Selon plusieurs sources, l’homme veut retourner une fois de plus  sa veste  afin de regagner le rond comme tout autre FACA suite à l’appel lancé par la nouvelle présidente de la transition centrafricaine, Catherine samba-Panza. Malheureusement pour lui, un groupe des FACA l’a repéré puis arrêté de force dans les environs de 10h. Rapidement, un cercle des porteurs de tenue s’est formé pour sa mise à mort. Coup de botte, coup de couteau et de bâton accompagné des injures, un jeune qui a vécu les faits explique,  «  vu le nombre de gens, il ne pouvait pas résister un seul instant. Les FACA ont trainés son corps de l’ENAM à la grande route devant une foule de personnes. Les forces internationales étaient présente, la misca et les militaires français de l’opération sangaris ». Avant de mettre au feu le reste du cadavre de cet homme, quelques parties de son corps ont été enlevées et baladées dans certaines rues de la capitale  Bangui.
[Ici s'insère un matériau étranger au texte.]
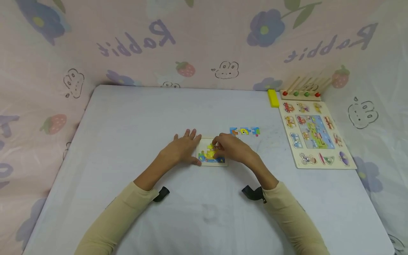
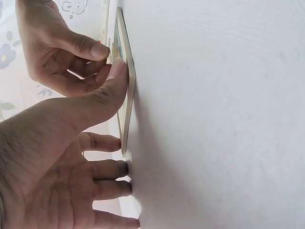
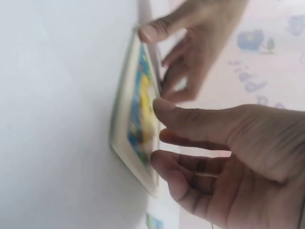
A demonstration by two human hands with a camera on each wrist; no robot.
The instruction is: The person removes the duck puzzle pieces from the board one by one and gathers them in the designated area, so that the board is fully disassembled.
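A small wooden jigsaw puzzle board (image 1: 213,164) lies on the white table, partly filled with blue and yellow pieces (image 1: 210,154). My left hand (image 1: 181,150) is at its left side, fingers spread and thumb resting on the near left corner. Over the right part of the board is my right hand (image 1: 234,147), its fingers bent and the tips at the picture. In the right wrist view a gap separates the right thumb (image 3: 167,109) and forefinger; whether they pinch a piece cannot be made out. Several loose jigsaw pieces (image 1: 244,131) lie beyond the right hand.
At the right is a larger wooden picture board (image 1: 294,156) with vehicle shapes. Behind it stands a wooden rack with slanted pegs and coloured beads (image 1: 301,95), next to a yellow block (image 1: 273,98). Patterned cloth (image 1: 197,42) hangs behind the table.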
Au sein de la population, l’acte est perçu comme un retour  en force des FACA même si, tout le monde sait qu’il s’agit d’un règlement de compte.

Sachons qu’à l’issu de leur rassemblement de ce mercredi 05 février 2014, les FACA devront reprendre les armes pour participer aux processus du désarment aux cotés de la misca et des Sangaris.